19th place, La Liga
By Daniel Rubens
Not too long ago, Malaga CF were at the table with Europe’s elite clubs. They were one of the smallest clubs there, but as a side in the midst of a golden generation, Malaga’s situation looked extremely promising.
Then, it all came crashing down. Now, less than five years after their greatest achievement, Malaga are
For most of Malaga’s history, the club was a yo-yo side between the top two divisions, never able to fully establish itself in the top flight but never bad enough to drop off the map altogether. The club’s roots date back to 1904, when the first football team was established in Malaga, an Andalusian city on Spain’s southern coast which today has the country’s sixth-biggest population. By 1912, another club, FC Malagueno, was founded, and the two sides developed a heated rivalry. The original team was renamed Real Malaga FC in 1927 after being granted royal patronage, and both sides were founding members of the Tercera Division (third tier) in 1930.

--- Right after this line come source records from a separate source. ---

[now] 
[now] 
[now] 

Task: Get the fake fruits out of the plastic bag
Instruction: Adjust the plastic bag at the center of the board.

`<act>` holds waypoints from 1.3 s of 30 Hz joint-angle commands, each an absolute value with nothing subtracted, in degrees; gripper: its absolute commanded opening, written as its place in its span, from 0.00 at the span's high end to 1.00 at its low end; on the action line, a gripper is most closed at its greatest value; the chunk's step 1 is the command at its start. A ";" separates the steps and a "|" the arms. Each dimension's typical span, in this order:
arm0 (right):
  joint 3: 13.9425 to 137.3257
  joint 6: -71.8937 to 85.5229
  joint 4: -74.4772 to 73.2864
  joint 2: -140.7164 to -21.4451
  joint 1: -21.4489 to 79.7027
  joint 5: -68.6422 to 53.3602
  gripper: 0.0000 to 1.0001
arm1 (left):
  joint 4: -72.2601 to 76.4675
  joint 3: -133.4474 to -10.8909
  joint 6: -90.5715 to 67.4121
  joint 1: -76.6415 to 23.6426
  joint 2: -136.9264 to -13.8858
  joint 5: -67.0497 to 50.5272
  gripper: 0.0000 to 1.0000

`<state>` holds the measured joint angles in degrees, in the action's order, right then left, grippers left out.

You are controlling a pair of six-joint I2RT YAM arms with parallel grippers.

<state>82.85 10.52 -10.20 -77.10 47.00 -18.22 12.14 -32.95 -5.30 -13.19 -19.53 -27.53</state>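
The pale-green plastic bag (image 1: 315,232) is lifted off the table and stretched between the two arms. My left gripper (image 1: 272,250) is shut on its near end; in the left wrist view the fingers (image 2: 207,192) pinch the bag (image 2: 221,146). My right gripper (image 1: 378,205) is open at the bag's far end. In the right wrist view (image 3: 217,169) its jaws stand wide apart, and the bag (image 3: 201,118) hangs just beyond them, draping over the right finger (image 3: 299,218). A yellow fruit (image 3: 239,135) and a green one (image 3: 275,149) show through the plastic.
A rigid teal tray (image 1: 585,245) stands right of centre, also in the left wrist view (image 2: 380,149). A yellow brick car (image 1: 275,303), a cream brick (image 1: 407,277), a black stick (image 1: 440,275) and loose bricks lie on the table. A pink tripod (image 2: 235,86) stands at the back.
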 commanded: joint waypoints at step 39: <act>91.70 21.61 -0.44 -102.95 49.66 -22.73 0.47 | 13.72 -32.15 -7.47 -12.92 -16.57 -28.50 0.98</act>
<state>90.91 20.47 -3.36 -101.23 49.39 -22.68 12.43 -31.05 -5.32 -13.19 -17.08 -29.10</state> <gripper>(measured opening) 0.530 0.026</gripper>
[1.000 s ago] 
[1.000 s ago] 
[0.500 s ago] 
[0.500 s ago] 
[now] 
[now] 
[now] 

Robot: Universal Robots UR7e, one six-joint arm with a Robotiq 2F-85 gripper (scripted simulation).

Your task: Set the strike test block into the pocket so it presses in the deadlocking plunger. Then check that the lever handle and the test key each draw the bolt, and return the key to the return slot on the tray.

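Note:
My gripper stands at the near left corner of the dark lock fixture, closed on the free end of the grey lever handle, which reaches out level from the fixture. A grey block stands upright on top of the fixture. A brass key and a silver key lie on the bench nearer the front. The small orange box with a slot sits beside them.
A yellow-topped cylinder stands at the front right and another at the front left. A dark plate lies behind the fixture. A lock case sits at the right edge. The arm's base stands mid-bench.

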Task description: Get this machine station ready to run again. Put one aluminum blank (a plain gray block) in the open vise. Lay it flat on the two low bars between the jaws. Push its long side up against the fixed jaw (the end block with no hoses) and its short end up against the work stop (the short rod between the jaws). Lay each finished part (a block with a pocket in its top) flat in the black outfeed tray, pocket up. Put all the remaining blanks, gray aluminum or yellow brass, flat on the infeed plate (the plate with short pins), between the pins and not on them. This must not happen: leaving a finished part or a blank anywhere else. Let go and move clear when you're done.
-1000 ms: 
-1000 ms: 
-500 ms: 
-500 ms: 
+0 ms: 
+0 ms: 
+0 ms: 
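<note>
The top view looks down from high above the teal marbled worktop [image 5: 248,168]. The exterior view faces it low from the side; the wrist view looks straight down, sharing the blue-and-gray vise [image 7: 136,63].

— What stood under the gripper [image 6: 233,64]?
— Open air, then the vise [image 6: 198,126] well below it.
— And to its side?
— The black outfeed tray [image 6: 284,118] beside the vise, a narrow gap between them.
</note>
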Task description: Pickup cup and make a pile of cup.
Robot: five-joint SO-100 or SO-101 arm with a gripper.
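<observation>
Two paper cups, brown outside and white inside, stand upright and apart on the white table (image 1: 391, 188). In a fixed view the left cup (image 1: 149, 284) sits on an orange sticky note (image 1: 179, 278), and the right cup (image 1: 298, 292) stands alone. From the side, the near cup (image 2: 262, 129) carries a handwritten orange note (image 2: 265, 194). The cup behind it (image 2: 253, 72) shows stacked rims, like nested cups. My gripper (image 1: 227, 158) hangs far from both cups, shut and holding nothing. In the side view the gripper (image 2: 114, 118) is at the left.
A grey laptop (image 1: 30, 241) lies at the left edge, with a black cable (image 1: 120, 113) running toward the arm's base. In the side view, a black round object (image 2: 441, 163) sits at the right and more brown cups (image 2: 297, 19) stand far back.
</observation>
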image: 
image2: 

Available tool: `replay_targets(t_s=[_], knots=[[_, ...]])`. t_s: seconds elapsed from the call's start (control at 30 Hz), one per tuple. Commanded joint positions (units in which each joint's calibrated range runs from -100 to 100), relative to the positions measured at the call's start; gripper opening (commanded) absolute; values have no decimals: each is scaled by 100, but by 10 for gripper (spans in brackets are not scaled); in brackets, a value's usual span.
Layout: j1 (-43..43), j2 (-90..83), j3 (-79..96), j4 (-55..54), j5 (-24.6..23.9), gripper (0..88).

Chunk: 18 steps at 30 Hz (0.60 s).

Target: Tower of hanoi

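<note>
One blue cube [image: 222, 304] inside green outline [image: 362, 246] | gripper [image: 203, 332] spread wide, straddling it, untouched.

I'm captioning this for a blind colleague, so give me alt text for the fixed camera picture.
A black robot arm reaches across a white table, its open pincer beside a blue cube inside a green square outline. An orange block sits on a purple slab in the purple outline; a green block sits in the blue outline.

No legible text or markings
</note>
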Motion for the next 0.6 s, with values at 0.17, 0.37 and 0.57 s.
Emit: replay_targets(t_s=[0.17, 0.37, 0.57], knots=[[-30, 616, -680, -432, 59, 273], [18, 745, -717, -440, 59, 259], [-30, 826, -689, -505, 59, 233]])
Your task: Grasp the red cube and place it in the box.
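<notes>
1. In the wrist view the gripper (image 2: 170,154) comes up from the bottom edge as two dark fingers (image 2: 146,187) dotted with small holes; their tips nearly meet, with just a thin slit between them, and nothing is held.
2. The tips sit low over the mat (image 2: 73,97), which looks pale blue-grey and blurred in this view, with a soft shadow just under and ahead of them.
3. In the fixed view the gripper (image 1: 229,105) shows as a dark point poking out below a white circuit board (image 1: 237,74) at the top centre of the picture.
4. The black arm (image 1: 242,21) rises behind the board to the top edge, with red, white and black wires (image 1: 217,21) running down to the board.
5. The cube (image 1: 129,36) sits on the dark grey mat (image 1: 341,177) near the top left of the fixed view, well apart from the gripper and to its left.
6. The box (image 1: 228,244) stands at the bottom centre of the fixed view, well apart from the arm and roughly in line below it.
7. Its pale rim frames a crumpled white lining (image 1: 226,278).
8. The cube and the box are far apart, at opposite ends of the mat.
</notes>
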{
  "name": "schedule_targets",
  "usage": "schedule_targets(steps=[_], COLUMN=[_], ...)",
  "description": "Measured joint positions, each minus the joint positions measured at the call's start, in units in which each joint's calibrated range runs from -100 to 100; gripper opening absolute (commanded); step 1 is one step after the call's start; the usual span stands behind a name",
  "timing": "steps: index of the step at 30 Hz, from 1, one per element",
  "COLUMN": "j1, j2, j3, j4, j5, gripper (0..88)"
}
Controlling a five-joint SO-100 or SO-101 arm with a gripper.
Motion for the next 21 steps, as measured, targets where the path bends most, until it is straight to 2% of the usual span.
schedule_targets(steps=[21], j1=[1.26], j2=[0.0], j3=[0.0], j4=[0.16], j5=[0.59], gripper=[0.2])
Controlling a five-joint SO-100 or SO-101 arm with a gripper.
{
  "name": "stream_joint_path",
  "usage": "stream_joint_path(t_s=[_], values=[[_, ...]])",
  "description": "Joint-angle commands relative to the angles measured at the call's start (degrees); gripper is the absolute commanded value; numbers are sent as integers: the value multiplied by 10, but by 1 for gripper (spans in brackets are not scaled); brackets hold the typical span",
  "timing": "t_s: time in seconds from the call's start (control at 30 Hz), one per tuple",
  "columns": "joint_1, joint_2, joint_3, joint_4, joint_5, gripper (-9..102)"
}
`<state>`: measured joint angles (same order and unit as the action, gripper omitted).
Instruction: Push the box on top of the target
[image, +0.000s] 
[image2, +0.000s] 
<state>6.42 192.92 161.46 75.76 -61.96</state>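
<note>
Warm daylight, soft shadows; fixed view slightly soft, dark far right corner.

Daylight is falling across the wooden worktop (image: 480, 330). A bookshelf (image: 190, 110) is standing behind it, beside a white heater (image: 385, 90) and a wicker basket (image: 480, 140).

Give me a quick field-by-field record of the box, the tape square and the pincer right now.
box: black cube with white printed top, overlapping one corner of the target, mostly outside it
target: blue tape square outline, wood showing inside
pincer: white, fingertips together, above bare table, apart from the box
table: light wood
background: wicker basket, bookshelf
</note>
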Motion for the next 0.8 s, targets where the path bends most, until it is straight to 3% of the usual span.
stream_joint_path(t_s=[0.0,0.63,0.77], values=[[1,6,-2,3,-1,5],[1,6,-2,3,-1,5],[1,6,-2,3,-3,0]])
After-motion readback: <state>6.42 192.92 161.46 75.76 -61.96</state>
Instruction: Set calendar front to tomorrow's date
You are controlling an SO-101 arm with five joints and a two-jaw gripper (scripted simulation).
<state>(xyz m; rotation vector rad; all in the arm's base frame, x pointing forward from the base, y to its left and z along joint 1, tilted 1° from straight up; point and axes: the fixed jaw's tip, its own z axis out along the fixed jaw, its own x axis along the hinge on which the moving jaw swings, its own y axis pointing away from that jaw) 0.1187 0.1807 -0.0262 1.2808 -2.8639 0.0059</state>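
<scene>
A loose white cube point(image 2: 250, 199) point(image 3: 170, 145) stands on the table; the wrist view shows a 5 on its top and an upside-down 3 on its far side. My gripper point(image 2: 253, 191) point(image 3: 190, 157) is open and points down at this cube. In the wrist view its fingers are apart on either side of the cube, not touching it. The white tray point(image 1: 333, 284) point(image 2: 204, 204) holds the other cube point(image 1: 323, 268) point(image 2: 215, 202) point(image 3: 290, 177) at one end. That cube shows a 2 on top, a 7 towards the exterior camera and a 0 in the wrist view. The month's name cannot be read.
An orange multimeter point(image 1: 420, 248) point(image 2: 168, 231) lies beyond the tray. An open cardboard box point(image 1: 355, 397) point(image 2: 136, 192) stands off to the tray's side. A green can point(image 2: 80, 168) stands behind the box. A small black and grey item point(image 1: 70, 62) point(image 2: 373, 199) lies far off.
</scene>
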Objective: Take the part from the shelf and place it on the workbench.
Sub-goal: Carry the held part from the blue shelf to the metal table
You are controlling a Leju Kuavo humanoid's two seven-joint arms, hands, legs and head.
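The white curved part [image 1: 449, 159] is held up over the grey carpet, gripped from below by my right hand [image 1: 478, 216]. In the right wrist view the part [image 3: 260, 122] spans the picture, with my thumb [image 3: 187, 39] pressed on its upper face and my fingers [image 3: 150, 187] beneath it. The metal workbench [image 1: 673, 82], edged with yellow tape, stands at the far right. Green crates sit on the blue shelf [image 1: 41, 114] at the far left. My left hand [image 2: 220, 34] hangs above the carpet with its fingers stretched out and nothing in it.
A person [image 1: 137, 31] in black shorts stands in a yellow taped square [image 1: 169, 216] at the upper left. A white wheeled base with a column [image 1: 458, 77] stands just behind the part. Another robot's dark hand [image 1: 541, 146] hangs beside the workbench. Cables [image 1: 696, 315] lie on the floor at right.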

However, within a few seasons, Malaga ran into financial troubles. In 1933, Malaga shut it doors and merged with Malagueno, becoming Club Deportivo Malacitano, which in truth was just a rebranding of Malagueno, who were better off financially and in football terms. The new club debuted in the second tier the following season when it expanded from 10 teams to 24, and after a handful of decent season in the league, the club set the stage for its future success, renaming itself as Club Deportivo Malaga and also opening its new stadium, La Rosaleda, which it still calls home.
After the end of World War II, Malaga won its way into the top flight for the first time in 1949, surpassing Granada on the final day of the 1948-49 campaign to finish second. They stayed in the top flight for two years before falling back to the second tier, where they won promotion immediately. They rode the line between the top two divisions in the early part of the 1950s, with two more relegations before settling in the Segunda Division in the latter half of the decade. Malaga dropped into the third tier once, for the 1959-60 season, but immediately popped back up.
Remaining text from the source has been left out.